Tagada-Hoffbeck has a singularly tender way of capturing moments of both solitude and community in her photographs, sensitive and receptive to the workings of nature around her. Her affection for horticulture is in her lifeblood, grown from the seeds of her grandparents’ green-fingers and their love of gardening the very same land we see in some of these pictures. It has been spreading through her artwork like weeds or mushrooms ever since.

‘I have sown them here and will send him paintings of plants,’ she writes thoughtfully, thinking for a moment of the gardener who had gifted her some seeds back in 2019, and taught her the horticultural practice of veganic farming.

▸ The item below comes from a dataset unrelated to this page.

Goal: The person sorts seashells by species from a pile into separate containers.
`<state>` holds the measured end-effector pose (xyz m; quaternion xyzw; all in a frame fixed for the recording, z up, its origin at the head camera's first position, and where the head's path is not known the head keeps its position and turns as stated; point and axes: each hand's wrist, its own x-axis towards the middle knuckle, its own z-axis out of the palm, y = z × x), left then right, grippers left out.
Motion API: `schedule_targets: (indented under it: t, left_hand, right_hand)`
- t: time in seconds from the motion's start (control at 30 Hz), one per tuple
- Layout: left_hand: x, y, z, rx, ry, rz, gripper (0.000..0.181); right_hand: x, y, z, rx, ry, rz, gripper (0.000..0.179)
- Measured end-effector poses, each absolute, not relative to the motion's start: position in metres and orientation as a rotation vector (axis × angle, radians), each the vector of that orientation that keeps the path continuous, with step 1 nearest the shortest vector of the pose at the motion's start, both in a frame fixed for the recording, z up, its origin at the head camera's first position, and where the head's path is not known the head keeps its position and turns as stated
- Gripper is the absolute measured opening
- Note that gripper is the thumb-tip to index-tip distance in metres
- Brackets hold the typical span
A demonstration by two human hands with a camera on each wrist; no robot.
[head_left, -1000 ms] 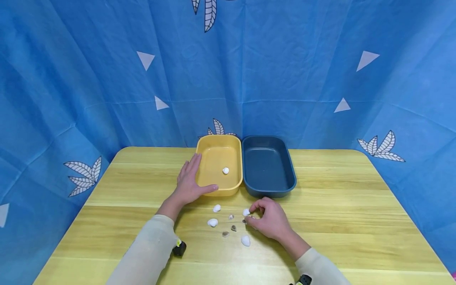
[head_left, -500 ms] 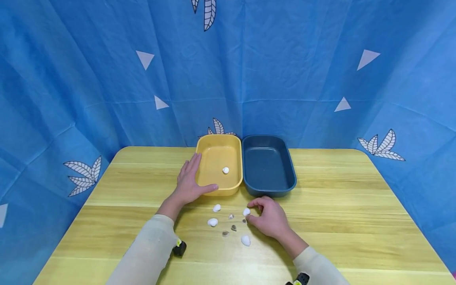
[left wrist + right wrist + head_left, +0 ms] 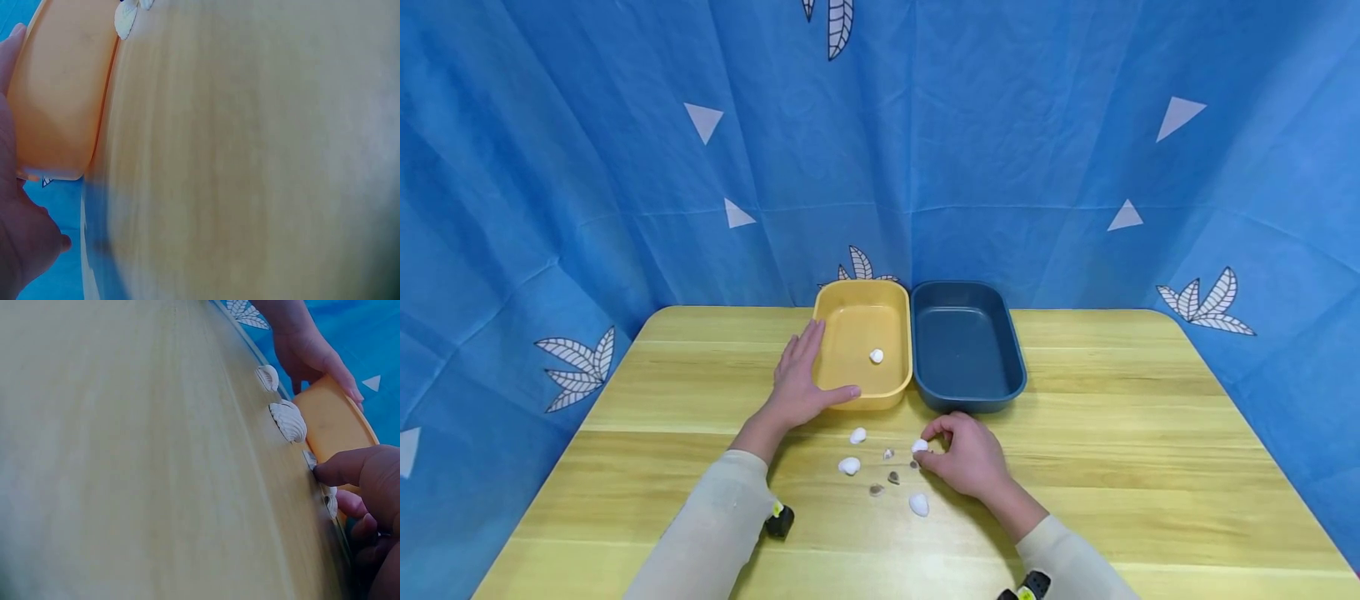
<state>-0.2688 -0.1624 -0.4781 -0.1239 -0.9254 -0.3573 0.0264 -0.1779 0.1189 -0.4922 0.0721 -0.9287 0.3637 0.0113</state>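
My left hand (image 3: 797, 392) lies with spread, straight fingers along the left side of the yellow tray (image 3: 859, 321), its thumb over the front rim. My right hand (image 3: 970, 454) has thumb and index finger curled around a white seashell (image 3: 919, 446) in front of the trays. In the right wrist view the right thumb (image 3: 340, 467) and a fingertip stand on either side of that shell (image 3: 331, 504). One white shell (image 3: 876, 356) sits inside the yellow tray. Loose white shells (image 3: 849, 466) and small brownish shells (image 3: 893, 477) lie left of the right hand.
A dark blue tray (image 3: 961, 350) stands against the yellow one, on its right. Another white shell (image 3: 919, 504) lies nearer the front of the wooden table (image 3: 1120, 442). A blue patterned cloth (image 3: 1015, 150) hangs behind the table's back edge.
The right index finger and thumb have shifted slightly and come around the white shell. My left hand keeps its place on the yellow tray. The head view has tilted slightly.
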Motion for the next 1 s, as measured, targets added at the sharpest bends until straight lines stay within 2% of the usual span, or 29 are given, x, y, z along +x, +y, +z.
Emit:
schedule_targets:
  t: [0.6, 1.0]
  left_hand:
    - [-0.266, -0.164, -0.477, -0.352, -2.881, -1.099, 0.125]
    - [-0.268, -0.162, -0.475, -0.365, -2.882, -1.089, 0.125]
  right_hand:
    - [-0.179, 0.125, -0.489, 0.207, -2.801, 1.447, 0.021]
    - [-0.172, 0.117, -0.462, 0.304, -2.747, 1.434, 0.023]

All those little associations between plants and people.

Her own seeds are plants and vegetables, and words and pictures too. She paints often, and her photographs are also like paintings, awash with hues and expressive – always finding visual harmonies to denote. All of the images she took during this time are part of a body of work of 35mm film photography titled Analog Diary and she only had them developed months after she took them; something about the slowness and the tactile nature of the analog process feels right to her – like planting ideas and harvesting them later.

Almost all of our universes got smaller this year, as the virus took hold of our societies; yet we still took solace in their organisation. For Tagada-Hoffbeck, her garden became her sanctuary, and above all, her photographs crystallise the rituals we build our lives around. Picking up her camera and walking the ten minutes from her family home to the garden each day, the taking of those pictures – the careful visual cataloguing of species and colours, forms and textures – became a new ritual for a strange time.

There is a reason we walk when we feel uneasy, and why we head for the garden when our emotional or elemental equilibriums are disrupted. Life begets life.

‘The garden gave me hope when I had not much left,’ Tagada- Hoffbeck writes finally. For her, the garden meant freedom.

Autumn is arriving in both of her gardens now, and she has made it to the one in Essex. Pinks and brilliant yellows are becoming dusky reds and oranges. Across seas but connected between green spaces, her and her father will continue to grow new things, tend to what is already there and watch these spaces turn; both together and alone, involved in work for their souls.

Last year, some time before this strange virus took hold of our lives and changed the way our days unfold, the poet and essayist Anne Boyer wrote a piece in which she detailed the blueprints of a space for communal grief that she had dreamed up long ago. ‘Before I got sick, I’d been making plans for a place for public weeping,’ she wrote, ‘hoping to install in major cities a temple where anyone who needed it could get together to cry in good company and with the proper equipment.’ She went on to detail the sorts of columns it would have, the types of statues and moldings. How wonderful, I thought, to conjure this precisely imagined monument to human emotion that can be used and worn by us. Ever since, I have been thinking about the ecology of emotions, trying to picture what a space built for feeling might look like. What sort of elemental conditions or precise ecosystem would it need to thrive? Where would our hearts and our feet want to take us to be joyful, or to suffer or to heal? After spending time with the pictures of flora and fauna that Tagada-Hoffbeck took between March and May this year, lovingly printed and edited, and sent to me soon after, I am more and more convinced that this space could only be a garden brimming with life.